# Bamboo One a good choice?



## gdebojyoti (Jun 3, 2012)

*Wacom Bamboo One a good choice?*

I need a pen tablet (preferably Wacom's) for 3D modeling (Maya/ZBrush) and painting in Photoshop (creating background scenes and drawing fantasy characters).
I am currently a college student and cannot spend much.

Do you think the Wacom Bamboo One Medium will be a good choice for me?

Its specs are -
Model: CTE-660
Pen active area: 216mm x 135mm
Touch active: NO
Pressure: 1024
Tablet resolution: 2540
Express keys: NO
Weight: 560g
Price: Rs3525

Is there anyone here who has used the Bamboo One tablet?
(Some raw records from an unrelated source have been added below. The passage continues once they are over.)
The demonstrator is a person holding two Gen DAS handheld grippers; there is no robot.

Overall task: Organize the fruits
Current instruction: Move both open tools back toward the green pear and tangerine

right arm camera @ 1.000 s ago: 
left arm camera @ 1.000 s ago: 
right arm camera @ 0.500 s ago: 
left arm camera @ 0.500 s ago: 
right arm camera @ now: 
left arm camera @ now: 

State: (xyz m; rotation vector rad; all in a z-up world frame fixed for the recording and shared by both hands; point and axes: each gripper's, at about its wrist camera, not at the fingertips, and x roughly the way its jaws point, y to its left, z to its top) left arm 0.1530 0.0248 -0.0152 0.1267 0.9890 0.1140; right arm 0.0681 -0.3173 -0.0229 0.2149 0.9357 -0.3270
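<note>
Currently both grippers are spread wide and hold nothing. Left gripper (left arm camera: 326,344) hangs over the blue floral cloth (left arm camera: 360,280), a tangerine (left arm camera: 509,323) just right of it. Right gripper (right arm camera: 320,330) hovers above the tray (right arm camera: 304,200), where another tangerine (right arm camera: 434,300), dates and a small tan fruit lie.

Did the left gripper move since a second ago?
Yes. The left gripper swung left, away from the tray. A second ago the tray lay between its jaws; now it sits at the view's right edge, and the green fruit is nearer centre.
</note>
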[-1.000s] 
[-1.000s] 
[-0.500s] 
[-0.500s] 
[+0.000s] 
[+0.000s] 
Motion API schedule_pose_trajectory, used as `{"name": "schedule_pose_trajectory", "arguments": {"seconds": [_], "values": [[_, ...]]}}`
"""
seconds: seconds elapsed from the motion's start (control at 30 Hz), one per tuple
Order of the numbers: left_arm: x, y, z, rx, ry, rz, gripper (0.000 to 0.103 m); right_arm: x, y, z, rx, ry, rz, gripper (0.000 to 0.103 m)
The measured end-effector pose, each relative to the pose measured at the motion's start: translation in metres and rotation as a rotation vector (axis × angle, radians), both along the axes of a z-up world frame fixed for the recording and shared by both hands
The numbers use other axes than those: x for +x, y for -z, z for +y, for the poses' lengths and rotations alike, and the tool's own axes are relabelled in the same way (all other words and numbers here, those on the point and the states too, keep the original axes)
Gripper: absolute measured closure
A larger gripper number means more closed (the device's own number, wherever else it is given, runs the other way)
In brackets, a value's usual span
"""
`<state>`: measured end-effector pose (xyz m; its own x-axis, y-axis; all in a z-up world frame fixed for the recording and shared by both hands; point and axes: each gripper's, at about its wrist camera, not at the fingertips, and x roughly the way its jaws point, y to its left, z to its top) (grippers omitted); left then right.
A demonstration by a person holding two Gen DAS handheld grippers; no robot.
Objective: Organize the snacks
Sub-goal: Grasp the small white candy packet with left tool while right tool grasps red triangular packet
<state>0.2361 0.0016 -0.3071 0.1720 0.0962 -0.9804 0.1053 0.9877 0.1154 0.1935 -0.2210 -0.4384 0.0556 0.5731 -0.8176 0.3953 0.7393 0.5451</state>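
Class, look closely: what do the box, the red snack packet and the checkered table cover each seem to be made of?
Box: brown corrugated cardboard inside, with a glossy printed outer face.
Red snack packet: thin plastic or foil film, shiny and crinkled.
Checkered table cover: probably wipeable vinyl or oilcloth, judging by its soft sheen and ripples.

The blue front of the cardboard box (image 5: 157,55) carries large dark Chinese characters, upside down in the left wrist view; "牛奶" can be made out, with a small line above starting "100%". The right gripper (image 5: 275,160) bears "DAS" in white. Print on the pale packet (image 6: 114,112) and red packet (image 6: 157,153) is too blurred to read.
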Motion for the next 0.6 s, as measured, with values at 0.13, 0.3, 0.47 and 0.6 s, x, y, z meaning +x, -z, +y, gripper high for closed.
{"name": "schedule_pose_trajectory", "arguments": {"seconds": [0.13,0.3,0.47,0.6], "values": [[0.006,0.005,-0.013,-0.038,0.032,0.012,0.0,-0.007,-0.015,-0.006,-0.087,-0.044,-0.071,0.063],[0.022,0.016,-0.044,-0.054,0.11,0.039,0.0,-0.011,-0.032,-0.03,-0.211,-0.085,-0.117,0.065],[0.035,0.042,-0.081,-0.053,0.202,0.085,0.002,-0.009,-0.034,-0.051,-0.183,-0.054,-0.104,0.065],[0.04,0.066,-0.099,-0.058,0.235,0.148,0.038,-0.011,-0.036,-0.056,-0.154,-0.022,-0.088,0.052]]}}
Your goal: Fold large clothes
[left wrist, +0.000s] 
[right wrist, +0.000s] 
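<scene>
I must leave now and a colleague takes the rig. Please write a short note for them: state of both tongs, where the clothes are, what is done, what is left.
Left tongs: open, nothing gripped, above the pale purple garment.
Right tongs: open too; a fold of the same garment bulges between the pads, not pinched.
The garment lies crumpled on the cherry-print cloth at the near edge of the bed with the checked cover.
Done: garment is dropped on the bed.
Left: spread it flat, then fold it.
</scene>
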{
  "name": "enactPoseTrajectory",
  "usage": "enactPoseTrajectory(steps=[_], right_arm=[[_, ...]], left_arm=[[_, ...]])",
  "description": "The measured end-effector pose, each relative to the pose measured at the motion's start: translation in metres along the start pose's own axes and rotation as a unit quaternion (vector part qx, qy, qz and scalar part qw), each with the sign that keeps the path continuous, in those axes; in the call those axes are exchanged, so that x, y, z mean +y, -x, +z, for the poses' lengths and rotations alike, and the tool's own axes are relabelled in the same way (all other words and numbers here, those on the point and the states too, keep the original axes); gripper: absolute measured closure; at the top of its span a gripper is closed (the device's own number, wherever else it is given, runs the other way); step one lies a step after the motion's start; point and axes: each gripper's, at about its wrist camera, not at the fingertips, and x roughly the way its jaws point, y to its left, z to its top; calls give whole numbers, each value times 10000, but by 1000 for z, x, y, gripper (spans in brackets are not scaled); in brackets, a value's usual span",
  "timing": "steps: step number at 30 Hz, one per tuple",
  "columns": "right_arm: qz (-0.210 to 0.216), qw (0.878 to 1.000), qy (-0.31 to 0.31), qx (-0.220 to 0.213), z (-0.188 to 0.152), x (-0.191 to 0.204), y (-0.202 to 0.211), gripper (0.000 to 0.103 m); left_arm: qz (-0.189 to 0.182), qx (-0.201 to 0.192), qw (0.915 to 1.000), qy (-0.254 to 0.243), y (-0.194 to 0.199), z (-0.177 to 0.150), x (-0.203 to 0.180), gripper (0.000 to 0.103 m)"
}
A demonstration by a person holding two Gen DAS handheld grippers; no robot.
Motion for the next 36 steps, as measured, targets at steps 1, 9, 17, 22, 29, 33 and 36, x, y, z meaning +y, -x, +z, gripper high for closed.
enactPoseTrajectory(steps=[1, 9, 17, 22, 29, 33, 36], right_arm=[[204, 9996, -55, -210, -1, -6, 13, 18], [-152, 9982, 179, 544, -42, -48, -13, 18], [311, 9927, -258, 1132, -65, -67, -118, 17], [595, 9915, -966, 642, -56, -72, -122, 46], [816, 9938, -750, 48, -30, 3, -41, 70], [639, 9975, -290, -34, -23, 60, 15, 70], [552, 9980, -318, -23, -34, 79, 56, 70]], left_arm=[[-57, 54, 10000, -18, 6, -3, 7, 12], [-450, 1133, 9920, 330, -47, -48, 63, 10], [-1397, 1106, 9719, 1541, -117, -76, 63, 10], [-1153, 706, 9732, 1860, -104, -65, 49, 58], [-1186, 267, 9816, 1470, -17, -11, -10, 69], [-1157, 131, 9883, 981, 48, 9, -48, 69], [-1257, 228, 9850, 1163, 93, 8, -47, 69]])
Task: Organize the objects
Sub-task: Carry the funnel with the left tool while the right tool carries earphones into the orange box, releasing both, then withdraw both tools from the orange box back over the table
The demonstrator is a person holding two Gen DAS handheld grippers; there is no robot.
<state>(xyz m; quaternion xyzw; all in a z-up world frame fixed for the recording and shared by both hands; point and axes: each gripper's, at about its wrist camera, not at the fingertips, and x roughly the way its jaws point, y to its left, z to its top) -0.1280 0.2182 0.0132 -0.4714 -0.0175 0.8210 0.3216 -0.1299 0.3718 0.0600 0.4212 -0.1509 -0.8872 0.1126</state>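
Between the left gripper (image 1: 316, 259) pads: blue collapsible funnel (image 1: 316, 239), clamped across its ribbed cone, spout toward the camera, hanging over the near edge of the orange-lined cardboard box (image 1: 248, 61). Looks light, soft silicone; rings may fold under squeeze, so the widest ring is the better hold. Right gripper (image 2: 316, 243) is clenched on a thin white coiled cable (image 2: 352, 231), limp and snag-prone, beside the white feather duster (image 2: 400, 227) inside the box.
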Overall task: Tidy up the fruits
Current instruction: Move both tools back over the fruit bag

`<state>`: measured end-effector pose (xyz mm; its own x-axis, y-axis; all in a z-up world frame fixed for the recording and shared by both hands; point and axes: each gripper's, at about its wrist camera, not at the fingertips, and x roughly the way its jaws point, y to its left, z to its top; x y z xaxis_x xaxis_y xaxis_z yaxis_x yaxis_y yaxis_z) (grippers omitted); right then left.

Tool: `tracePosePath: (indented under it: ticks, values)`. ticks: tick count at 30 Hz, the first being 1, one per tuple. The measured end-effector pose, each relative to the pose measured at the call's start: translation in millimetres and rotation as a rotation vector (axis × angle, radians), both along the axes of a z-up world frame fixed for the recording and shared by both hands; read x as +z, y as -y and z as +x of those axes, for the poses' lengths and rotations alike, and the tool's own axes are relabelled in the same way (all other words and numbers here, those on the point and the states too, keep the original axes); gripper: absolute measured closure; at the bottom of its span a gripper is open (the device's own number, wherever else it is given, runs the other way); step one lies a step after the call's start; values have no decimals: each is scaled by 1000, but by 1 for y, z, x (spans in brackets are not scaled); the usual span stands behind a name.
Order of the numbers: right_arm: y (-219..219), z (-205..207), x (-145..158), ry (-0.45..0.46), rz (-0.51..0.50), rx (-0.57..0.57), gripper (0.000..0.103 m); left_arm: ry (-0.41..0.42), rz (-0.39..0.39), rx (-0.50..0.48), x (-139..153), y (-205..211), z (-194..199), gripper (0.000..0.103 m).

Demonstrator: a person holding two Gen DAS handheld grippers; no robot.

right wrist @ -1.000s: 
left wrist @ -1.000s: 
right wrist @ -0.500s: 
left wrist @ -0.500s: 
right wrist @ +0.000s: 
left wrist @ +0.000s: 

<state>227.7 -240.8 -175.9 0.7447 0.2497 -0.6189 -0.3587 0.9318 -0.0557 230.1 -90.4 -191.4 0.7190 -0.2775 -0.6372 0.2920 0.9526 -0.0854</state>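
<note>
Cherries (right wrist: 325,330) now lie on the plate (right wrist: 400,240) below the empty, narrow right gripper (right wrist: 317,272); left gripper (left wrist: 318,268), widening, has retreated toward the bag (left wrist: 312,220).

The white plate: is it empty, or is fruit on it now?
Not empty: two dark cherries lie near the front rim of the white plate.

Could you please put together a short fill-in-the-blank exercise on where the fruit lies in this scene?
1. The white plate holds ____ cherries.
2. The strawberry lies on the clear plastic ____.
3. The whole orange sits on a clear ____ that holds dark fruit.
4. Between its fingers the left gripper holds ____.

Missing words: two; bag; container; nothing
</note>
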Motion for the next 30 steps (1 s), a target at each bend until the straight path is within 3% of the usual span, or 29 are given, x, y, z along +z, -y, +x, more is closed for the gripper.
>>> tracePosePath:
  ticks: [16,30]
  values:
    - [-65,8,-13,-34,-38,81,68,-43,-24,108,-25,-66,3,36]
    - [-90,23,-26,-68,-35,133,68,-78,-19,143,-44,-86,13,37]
How was the experience?


Some reference links -

Bamboo One | Wacom | Wacom India

Wacom CTE-660 Bamboo One Medium Pen Tablet CTE660 +Bill | eBay

Compare Bamboo Tablets | Wacom | Wacom India


----------



## gdebojyoti (Jun 11, 2012)

Hello guys, please advise.


----------



## RON28 (Jun 11, 2012)

what is it? which company? never heard of it.


----------



## gdebojyoti (Jun 12, 2012)

RON28 said:


> what is it? which company? never heard of it.



You haven't heard of Wacom pen tablets?


----------